INPUT DATA:
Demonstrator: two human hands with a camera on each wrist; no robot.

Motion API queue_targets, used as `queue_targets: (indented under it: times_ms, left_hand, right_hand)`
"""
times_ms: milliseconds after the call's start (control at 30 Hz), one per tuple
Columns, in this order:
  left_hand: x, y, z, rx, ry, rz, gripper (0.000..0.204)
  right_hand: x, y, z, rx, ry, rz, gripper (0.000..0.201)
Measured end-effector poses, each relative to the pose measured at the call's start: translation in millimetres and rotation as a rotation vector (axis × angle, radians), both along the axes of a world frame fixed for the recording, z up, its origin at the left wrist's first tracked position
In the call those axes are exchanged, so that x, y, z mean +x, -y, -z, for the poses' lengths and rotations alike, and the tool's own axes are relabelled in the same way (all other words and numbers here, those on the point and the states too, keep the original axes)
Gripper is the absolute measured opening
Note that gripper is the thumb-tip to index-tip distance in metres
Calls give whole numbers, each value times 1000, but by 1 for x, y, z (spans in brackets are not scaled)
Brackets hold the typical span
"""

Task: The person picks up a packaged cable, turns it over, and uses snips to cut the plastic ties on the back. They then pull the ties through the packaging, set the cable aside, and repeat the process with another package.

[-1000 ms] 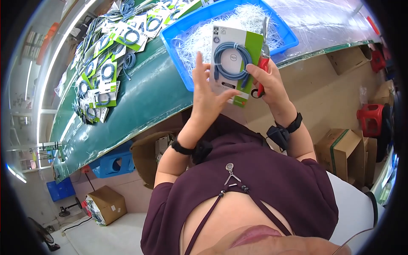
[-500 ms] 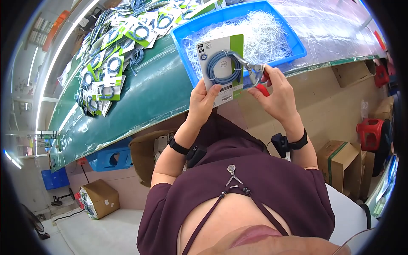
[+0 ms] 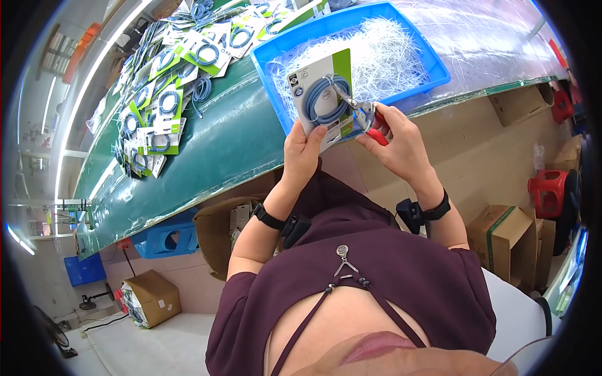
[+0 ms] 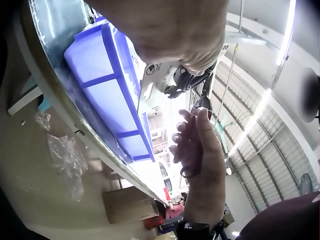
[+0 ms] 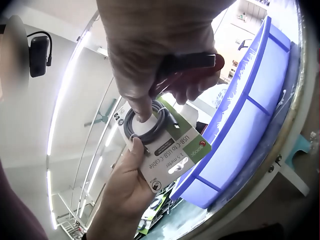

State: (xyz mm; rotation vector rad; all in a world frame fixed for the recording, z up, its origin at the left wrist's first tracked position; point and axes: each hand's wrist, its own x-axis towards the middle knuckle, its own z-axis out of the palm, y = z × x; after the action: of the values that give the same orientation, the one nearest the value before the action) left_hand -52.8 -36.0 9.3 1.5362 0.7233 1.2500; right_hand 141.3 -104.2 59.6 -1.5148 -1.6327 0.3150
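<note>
In the head view my left hand (image 3: 301, 152) grips the lower left corner of a white and green card (image 3: 342, 62), thumb on its front. A blue-grey USB-C cable (image 3: 309, 103) lies coiled on the card, bound with light ties. My right hand (image 3: 401, 139) holds red-handled cutters (image 3: 362, 114), their metal tips at the upper part of the coil. The right wrist view shows the card (image 5: 167, 165) with its printed cable label and the left hand (image 5: 122, 190) beneath it. From the left wrist, the right hand (image 4: 202, 155) appears beyond the cable.
A blue tray (image 3: 433, 88) of white paper shreds (image 3: 392, 62) stands behind the card on the green table (image 3: 219, 141). Many carded cables (image 3: 168, 103) are heaped at the left, a loose coil (image 3: 202, 89) beside them. Cardboard boxes (image 3: 498, 229) and a red stool (image 3: 545, 194) stand at right.
My left hand, spread beside the card earlier, has taken hold of its lower corner. The right hand has let go of the card and brought the cutters' tips to the coiled cable.
</note>
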Motion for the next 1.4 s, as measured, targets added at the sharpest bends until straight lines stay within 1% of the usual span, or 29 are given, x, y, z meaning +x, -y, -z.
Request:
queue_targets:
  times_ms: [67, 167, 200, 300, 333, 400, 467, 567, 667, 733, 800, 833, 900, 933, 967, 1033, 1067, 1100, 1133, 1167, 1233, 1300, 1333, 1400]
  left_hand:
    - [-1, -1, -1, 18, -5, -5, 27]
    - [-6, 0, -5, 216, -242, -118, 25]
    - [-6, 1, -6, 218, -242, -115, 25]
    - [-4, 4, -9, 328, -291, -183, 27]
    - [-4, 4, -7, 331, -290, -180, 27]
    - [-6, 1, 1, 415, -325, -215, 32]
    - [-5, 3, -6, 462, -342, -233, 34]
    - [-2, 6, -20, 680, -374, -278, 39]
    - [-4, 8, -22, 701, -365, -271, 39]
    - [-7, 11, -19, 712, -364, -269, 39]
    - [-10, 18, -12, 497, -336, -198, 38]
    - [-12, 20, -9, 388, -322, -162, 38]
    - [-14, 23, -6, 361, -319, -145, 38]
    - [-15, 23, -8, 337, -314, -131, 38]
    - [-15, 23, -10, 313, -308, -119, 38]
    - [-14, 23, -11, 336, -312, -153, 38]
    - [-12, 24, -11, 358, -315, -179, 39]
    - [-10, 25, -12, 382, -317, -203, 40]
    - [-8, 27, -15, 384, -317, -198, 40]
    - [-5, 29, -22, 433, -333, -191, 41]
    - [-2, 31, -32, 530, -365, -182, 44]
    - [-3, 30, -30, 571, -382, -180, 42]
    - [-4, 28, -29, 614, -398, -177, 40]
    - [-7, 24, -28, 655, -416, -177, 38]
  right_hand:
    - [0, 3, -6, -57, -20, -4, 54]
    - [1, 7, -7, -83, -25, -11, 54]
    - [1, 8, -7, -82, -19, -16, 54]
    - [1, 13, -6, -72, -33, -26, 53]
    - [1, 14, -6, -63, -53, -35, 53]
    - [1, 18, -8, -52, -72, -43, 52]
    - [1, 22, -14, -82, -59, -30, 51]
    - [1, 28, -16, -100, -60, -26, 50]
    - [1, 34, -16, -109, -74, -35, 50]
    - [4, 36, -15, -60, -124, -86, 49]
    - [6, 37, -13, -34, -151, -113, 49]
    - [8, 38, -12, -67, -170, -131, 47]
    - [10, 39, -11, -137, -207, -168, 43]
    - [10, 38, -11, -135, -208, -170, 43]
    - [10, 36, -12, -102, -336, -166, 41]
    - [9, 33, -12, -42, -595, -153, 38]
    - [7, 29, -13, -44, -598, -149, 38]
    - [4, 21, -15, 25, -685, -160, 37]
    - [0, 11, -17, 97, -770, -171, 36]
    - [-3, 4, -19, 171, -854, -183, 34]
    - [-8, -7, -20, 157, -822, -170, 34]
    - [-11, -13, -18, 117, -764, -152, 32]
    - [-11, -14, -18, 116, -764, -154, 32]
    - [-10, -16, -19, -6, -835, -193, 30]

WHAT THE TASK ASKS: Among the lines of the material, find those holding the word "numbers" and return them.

EXERCISE RESULT:
In the call those axes are exchanged, so that x, y, z mean +x, -y, -z, for the poses' lengths and rotations alike, and the tool's own axes are relabelled in the same way (all other words and numbers here, those on the point and the states too, keep the original axes)
Calls give whole numbers, each value times 1000, but by 1 for x, y, z (spans in brackets are not scaled)

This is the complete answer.